Live album by Mary J. Blige
- Released: July 28, 1998
- Recorded: April 1998
- Venue: Universal Amphitheater in Los Angeles
- Genre: R&B
- Length: 70:31
- Label: MCA
- Producers: Mary J. Blige, Lanar Brantley

Mary J. Blige chronology
| Share My World (1997) | The Tour (1998) | Mary (1999) |

= The Tour (album) =

The Tour is a live recording album by American R&B singer Mary J. Blige, released July 28, 1998. The album was recorded from two shows in Los Angeles at the Universal Amphitheater during her Share My World Tour in 1997-1998 in the U.S.

Professional ratings
Review scores
| Source | Rating |
| AllMusic | Star |
| Entertainment Weekly | B+ |
| Los Angeles Times | Star |
| Rolling Stone | Star |
| The Village Voice | A− |

== Critical reception ==
In a contemporary review for Rolling Stone, Jancee Dunn wrote that The Tour "deftly captures the energy and exuberance" of Blige's live shows while calling the singer "a commanding, self-assured performer" who "plays her audience like a damn fiddle". Entertainment Weekly critic Matt Diehl said while the arrangements were occasionally overwrought, Blige compensated with passionate vocals and impressive covers of classic soul songs, "blending motifs into each other like an expert DJ". Robert Christgau deemed the record Blige's "de facto best-of" in The Village Voice; he explained in 2003 why it remained his favorite album of hers:

"Not for its slightly gauche show band, or even for its concentrated song selection and bonus covers. More for its hype man cheerleading like the nameless subaltern he is and the high-pitched cheers he works up; for Mary missing notes, or claiming she's getting fat and then not worrying about it anyway.
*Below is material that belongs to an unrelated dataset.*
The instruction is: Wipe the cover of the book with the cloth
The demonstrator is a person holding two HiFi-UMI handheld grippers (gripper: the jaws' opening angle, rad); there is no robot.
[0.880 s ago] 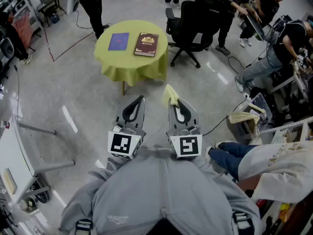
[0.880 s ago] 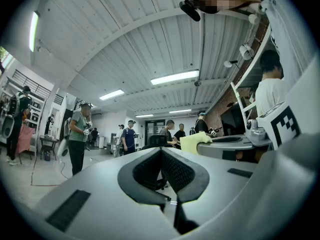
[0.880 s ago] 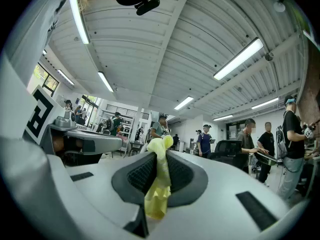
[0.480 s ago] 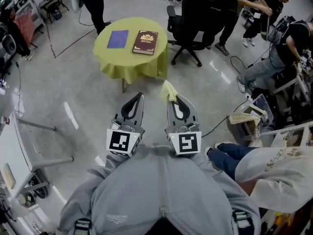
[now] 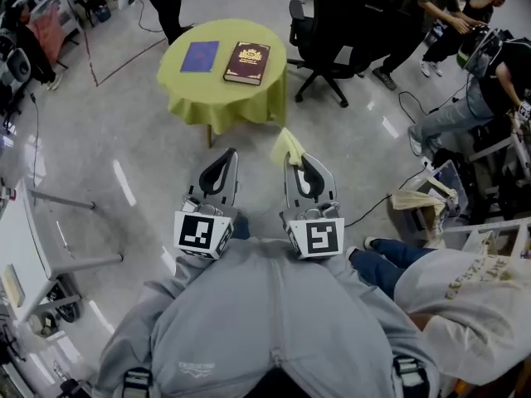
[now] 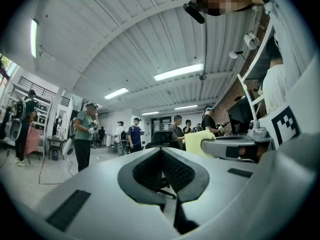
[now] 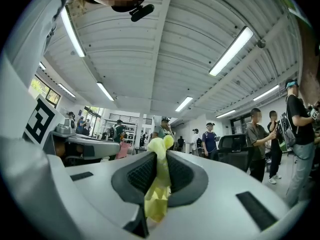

In this context, deathless nonpoetry like 'I know that I was wrong for all that carrying on/But are you gonna hold it against me?' carries weight."

==Track listing==
1. "Intro"
2. "Real Love"
3. "You Remind Me"
4. "Reminisce"
5. "Sweet Thing"
6. "Mary Jane (All Night Long)"
7. "Love No Limit"
8. "Summer Madness"
9. "My Life"
10. "You Gotta Believe"
11. "Slow Down"
12. "Mary's Joint"
13. "I'm the Only Woman"
14. "Share My World"
15. "I'm Goin' Down"
16. "Thank You Lord"
17. "I Can Love You"
18. "Keep Your Head" (with Dustin Adams)
19. "Everything"
20. "Seven Days"
21. "Not Gon' Cry"
22. "Missing You"
23. "Day Dreaming"
24. "Misty Blue"
25. "A Dream" (Japanese Bonus Track)

==Personnel==

=== Musicians ===
- Mary J. Blige - Main Performer, Vocals
- Lanar Brantley - Musical Direction
- Benny Pough - Introduction Announcer
- Dustin Adams - Vocals (Background), Performer
- Paulette McWilliams - Vocals (Background)
- Joya Owens - Vocals (Background)
- Audrey Wheeler - Vocals (Background)
- Angel Rogers - Vocals (Background)
- Sharon Bryant-Gallaway - Vocals (Background)
- Chantell Jones - Vocals (Background)
- Michelle Matlock - Vocals (Background)
- Cindy Mizelle - Vocals (Background)
- Lanar Brantley - Bass
- Michael Clemons - Drums
- Jeff Motley - Keyboards
- Luke Austin - Keyboards
- Loren Dawson - Keyboards
- Devine Evans - Protools (Music Programmer)

===Production===
- Mary J. Blige - producer
- Lanar Brantley - producer
- Kirk Burrowes - Executive Producer
- Hank Shocklee - Executive Producer
- LaTonya Blige-DaCosta - Associate Executive Producer
- Lanar Brantley - mixing
- Larry Alexander - mixing
- Hank Shocklee - mixing
- Greg Pinto - Mixing Assistant
- Larry Alexander - sequencing
- Tom Coyne - mastering
- Chuck Orozco - engineering
- Larry Alexander - engineering
- John Protozko - engineering
- Booker T. Jones III - engineering
- Jeff Keese - engineering
- Scott Peets - engineering

==Chart performance==

| Chart (1998) | Peak position |
|---|---|
| Canada Top Albums/CDs (RPM) | 4 |
| US Billboard 200 | 21 |

==Certifications==

| Region | Certification | Certified units/sales |
| United States (RIAA) | Gold | 500,000^{^} |
^{^} Shipments figures based on certification alone.